Un dépucelage récent mais jouissif des oreilles à la découverte de Basement Low End

Comme la première fois. Les journalistes de "La Libre" vous racontent leurs émois artistiques, le souvenir d'une première fois, d'une découverte culturelle.

Un dépucelage récent mais jouissif des oreilles à la découverte de Basement Low End
© D.R.

Pour que la première fois ne soit certainement pas la dernière.

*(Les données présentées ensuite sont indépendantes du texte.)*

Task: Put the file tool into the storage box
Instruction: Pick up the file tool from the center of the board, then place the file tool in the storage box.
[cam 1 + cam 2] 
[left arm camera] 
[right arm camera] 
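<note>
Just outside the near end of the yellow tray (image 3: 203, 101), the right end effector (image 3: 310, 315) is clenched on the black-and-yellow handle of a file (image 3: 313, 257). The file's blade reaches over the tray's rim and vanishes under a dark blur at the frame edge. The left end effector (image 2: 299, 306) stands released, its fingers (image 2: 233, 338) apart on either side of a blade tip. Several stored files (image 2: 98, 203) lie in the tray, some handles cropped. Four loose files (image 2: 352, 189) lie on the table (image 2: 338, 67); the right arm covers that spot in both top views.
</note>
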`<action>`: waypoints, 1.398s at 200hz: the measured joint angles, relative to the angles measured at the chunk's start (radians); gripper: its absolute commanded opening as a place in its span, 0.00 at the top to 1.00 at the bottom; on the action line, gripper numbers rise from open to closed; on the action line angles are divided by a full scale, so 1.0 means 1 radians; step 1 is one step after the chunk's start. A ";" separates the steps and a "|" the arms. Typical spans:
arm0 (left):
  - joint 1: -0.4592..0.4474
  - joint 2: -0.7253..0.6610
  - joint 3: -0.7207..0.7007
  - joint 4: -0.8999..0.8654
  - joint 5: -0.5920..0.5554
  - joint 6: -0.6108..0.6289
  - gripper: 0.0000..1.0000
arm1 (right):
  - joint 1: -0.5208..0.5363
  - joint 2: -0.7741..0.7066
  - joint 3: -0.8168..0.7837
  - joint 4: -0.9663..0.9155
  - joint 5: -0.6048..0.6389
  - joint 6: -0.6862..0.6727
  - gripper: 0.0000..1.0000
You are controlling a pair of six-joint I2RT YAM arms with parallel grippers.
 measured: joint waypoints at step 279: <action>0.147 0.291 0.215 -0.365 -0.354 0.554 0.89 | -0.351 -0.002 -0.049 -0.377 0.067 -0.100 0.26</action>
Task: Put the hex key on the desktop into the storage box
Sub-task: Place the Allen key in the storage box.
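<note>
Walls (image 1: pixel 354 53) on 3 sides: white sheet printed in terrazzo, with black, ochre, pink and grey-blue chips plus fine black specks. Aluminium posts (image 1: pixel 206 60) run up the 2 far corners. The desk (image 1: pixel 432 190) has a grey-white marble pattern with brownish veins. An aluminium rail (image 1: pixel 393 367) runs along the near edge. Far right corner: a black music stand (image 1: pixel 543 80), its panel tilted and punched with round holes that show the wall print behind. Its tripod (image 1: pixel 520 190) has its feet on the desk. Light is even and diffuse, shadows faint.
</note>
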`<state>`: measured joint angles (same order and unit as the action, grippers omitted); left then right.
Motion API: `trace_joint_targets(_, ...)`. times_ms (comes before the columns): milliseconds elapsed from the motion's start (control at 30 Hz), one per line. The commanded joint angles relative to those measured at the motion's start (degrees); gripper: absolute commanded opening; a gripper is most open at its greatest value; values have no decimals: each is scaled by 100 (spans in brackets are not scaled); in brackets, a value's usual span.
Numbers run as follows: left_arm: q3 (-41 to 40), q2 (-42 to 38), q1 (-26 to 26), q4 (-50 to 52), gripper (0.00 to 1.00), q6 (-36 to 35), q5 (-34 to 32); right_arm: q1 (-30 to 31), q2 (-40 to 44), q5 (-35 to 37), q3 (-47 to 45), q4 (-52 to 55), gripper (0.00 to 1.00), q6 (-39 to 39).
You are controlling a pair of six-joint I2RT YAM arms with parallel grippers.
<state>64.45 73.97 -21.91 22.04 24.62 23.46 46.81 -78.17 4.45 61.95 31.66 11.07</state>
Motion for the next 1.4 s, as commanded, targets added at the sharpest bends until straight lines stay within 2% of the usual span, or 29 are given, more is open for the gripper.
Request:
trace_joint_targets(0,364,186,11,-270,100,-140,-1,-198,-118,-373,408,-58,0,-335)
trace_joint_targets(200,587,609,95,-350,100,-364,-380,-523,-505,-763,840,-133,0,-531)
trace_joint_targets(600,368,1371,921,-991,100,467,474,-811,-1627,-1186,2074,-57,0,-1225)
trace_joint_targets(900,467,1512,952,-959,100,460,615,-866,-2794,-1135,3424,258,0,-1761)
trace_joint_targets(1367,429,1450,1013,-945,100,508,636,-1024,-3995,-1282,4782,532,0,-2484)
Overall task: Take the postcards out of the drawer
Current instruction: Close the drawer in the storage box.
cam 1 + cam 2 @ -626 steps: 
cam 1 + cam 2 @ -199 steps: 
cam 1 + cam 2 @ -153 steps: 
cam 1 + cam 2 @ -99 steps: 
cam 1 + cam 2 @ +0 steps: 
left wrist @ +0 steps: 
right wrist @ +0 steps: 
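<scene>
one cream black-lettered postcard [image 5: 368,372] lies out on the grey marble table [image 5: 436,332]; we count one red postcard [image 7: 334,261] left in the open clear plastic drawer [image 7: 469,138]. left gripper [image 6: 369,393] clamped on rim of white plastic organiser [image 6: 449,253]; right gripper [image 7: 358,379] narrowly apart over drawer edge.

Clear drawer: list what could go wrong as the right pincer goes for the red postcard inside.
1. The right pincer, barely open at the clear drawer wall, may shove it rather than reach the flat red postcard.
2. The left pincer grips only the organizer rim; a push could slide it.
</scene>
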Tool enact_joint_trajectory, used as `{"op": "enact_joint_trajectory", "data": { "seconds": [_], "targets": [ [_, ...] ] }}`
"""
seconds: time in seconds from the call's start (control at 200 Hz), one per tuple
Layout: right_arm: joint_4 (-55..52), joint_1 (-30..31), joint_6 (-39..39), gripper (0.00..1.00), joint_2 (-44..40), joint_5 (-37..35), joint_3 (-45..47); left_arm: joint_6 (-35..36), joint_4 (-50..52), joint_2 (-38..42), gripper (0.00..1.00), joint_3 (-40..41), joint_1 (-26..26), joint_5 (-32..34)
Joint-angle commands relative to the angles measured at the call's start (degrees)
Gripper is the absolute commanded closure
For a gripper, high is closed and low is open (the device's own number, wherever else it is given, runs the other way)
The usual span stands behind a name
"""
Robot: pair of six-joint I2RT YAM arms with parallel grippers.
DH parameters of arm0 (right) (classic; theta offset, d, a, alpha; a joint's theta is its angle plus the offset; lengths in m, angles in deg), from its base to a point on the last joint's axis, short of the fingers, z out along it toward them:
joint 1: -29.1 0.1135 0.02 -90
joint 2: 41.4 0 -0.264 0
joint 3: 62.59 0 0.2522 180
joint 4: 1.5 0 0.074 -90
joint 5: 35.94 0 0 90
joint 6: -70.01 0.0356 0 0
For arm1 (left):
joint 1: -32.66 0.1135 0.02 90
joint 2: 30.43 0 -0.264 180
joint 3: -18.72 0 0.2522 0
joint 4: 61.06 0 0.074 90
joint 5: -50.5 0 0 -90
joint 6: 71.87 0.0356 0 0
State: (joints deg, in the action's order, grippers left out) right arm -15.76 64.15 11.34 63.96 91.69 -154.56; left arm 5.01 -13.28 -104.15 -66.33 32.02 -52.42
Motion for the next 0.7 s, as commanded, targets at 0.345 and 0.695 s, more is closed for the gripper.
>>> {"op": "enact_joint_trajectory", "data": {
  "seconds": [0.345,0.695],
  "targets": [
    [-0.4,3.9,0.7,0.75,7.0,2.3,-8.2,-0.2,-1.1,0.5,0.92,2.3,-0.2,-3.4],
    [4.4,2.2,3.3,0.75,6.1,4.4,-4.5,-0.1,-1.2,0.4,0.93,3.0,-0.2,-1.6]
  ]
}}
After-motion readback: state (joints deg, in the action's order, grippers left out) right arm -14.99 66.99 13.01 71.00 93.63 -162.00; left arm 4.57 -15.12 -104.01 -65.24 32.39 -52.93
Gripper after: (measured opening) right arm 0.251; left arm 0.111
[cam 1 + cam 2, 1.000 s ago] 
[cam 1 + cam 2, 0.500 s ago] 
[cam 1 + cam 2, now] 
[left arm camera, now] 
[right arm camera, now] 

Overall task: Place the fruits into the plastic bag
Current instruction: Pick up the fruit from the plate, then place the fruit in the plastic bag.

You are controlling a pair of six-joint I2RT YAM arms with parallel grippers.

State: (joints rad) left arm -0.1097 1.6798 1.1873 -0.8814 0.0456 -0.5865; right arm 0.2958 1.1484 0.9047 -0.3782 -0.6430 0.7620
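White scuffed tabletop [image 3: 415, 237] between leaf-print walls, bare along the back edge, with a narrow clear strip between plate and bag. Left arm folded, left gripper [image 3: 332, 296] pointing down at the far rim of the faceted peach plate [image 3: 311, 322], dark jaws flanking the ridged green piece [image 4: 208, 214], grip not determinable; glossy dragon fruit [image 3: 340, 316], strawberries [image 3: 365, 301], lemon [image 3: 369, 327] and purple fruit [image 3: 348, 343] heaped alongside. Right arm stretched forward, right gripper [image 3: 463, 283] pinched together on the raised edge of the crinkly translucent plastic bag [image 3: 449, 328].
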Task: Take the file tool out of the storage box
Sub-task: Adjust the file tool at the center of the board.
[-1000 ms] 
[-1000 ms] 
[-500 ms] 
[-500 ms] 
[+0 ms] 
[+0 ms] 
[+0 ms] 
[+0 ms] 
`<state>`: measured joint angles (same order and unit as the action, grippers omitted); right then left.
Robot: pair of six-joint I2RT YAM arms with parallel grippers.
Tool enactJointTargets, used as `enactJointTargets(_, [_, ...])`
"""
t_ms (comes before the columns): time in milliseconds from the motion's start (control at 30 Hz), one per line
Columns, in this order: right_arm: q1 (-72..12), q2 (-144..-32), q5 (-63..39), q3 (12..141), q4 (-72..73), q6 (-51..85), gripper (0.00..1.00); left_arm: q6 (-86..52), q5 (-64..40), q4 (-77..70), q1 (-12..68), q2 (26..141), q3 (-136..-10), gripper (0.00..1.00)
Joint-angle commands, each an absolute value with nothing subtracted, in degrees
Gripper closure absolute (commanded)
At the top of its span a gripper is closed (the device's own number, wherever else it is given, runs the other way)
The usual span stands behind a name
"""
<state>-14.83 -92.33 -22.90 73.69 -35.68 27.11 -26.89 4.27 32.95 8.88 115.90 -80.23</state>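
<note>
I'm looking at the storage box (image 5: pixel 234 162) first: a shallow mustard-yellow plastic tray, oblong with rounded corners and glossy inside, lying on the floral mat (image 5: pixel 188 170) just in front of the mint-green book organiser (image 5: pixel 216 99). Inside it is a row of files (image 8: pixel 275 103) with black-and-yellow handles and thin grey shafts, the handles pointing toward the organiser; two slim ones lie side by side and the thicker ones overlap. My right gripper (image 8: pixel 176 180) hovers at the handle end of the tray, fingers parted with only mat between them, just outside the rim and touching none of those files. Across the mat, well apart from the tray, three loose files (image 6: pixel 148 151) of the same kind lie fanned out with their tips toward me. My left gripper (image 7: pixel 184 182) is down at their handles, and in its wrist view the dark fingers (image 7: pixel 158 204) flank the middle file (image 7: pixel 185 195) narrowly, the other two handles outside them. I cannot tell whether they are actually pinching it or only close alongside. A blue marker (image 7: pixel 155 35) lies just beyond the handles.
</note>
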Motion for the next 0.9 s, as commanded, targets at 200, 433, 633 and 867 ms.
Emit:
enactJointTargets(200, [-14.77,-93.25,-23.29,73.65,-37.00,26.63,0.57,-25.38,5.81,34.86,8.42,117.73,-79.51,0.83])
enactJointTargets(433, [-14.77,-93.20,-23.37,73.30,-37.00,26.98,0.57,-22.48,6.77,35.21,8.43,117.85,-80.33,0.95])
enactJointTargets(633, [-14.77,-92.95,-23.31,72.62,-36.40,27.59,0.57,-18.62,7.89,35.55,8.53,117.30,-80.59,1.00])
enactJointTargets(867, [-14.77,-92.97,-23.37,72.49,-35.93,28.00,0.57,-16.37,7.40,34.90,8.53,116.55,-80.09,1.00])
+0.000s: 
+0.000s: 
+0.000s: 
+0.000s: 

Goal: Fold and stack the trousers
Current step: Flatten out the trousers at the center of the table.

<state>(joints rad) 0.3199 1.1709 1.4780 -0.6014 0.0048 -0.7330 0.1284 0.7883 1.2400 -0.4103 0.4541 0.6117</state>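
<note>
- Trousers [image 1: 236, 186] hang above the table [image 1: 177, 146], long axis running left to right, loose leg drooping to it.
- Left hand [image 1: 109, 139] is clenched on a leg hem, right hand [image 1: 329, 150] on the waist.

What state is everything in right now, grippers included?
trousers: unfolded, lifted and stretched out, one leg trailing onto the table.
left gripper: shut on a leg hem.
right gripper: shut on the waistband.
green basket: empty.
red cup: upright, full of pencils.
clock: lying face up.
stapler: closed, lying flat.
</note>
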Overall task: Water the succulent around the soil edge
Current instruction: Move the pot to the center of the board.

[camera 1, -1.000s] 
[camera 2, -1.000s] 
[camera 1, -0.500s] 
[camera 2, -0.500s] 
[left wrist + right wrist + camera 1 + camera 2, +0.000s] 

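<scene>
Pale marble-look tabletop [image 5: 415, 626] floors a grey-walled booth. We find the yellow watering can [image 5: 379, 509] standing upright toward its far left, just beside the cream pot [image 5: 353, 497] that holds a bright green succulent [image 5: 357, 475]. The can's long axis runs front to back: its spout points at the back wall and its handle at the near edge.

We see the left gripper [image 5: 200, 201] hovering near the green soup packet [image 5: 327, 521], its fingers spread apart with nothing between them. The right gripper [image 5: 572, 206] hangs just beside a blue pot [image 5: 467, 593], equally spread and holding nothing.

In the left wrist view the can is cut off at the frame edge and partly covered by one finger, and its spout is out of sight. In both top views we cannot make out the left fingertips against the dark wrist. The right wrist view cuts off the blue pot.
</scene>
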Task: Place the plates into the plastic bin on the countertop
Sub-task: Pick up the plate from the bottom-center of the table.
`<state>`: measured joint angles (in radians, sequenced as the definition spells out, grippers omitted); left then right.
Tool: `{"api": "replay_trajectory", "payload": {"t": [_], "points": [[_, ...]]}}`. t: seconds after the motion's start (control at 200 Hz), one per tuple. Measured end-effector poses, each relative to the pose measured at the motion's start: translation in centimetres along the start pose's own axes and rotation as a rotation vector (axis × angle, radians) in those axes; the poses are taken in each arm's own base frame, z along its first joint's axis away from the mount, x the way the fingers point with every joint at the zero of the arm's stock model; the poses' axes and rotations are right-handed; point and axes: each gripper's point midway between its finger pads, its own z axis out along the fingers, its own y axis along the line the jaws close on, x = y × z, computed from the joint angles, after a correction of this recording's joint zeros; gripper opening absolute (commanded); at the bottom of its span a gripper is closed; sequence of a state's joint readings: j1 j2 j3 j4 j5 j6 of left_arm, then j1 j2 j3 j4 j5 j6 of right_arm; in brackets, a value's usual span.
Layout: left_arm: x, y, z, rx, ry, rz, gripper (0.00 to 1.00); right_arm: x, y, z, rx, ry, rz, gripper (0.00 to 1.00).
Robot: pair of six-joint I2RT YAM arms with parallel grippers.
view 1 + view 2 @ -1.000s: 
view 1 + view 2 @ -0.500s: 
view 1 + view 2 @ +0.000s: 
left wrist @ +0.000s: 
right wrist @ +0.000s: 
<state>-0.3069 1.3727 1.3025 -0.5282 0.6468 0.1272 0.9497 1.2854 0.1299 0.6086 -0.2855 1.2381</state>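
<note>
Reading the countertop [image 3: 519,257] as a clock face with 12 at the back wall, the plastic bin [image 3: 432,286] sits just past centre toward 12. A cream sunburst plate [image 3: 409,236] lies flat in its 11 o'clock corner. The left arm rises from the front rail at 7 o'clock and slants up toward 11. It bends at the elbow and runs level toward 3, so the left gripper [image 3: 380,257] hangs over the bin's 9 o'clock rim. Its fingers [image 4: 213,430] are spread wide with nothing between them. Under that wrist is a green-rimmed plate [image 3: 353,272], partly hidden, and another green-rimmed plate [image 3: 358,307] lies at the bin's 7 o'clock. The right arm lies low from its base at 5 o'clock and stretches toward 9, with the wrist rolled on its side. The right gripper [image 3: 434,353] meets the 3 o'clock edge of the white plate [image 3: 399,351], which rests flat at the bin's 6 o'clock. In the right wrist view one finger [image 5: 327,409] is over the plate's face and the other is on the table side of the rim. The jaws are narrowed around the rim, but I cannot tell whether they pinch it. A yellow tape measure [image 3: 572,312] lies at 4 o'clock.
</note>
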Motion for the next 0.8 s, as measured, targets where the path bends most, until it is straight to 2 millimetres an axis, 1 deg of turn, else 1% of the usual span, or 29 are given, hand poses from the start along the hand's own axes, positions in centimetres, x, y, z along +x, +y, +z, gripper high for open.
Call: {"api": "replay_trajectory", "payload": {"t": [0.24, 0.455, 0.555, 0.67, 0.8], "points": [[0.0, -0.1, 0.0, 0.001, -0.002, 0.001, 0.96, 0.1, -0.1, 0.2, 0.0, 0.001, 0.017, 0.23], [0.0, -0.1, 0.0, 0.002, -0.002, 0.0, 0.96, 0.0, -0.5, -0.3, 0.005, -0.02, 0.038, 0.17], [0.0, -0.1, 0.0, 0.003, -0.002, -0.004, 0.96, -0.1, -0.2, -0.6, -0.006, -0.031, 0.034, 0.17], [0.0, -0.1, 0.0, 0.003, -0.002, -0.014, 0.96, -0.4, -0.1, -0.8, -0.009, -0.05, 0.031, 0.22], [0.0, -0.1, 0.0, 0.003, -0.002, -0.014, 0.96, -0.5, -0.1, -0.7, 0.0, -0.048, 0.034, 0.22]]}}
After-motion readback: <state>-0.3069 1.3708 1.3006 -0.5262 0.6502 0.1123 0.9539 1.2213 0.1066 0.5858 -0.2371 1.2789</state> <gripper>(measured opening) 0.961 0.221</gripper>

J’aurais pu parler de groupes qui m’ont forgé l’oreille dès l’enfance. J’aurais pu parler d’œuvres de littérature qui ont radicalement changé ma vision du monde. J’aurais pu parler de choses lointaines, qui auront eu le temps de s’enraciner en moi et donner cette petite puissance nostalgique qui renforce ce qu’une "première fois" peut laisser dans l’esprit, à la croisée des chemins entre souvenirs profonds et construction mentale idéalisée de ce qu’il en reste.

Mais non. Ma "première fois" sera celle d’une découverte récente. Celle d’un album que j’ai déjà pu retourner dans tous les sens tellement je l’ai laissé tourner en boucle depuis. Seul, accompagné, chez moi, sur la route, au boulot… Partout.

Revenons à l’heure du crime. Diable du streaming. Entre sérendipité, découverte réellement fortuite et chemin tracé par les algorithmes… Je ne sais plus ce que j’étais en train de faire subir à mes oreilles lorsqu’un morceau vient casser ma séquence et me caresser brutalement l’oreille. Je ne le connaissais pas. Sur le coup, je pensais que ma plateforme musicale qui me pompe une dizaine d’euros chaque mois m’avait enfin fait le plaisir d’une suggestion originale, inédite. Une bouffée d’air frais musical alors que la tentation d’écouter les mêmes choses, voir les mêmes films, lire les mêmes livres est parfois forte en cette période de confinement où la surprise, la rencontre, l’inédit semblent parfois appartenir au passé. Je me laisse porter. Je ne reconnais pas tout de suite mais la voix, la gratte, le style me dit pourtant quelque chose. Je jette un œil : P… ! Basement Low End a sorti son premier album, "When is Tomorrow", et je le découvre par hasard.

L’un des membres m’avait déjà fait écouter un morceau. Mais là, je tombais dessus sans m’y être préparé. Aucune influence ou attente externe ne venaient polluer mon jugement. La partition se lance. La sonorité me fait penser vaguement à Lacquer Head, de Primus. Mais pourquoi se référer à ce que l’on connaît : la voix arrive et me jette cette sensation et ce souvenir dans un broyeur pour m’inviter à profiter de l’ensemble, du tableau complet. Fix & Melody... basse assumée, guitare parfaite qui demande juste à exploser (ce qu’elle fera magnifiquement sur les morceaux qui ont suivi… "Fucking Shadows"), batterie rythmée, voix parfaitement posée. C’est presque trop pro pour un premier album sorti alors que le groupe n’existe tel qu’il est actuellement depuis à peine un an. De quoi faire pâlir les formations qui peinent à trouver une identité, une sonorité, une puissance. Hâte d’entendre ça sur scène, avec un public, une folie, une fougue. La vie. Pour que cette première fois ne soit indéniablement pas la dernière.